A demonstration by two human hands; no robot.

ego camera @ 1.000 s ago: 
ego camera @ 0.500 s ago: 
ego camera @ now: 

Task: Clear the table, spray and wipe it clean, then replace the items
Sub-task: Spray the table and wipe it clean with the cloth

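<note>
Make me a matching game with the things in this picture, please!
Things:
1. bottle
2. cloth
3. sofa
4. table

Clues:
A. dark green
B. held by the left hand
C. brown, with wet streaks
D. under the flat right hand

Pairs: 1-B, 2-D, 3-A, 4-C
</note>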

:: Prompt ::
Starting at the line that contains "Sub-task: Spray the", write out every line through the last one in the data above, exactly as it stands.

:: Your response ::
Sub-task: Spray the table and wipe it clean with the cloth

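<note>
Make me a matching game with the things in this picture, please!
Things:
1. bottle
2. cloth
3. sofa
4. table

Clues:
A. dark green
B. held by the left hand
C. brown, with wet streaks
D. under the flat right hand

Pairs: 1-B, 2-D, 3-A, 4-C
</note>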

No more output is required for the exercise.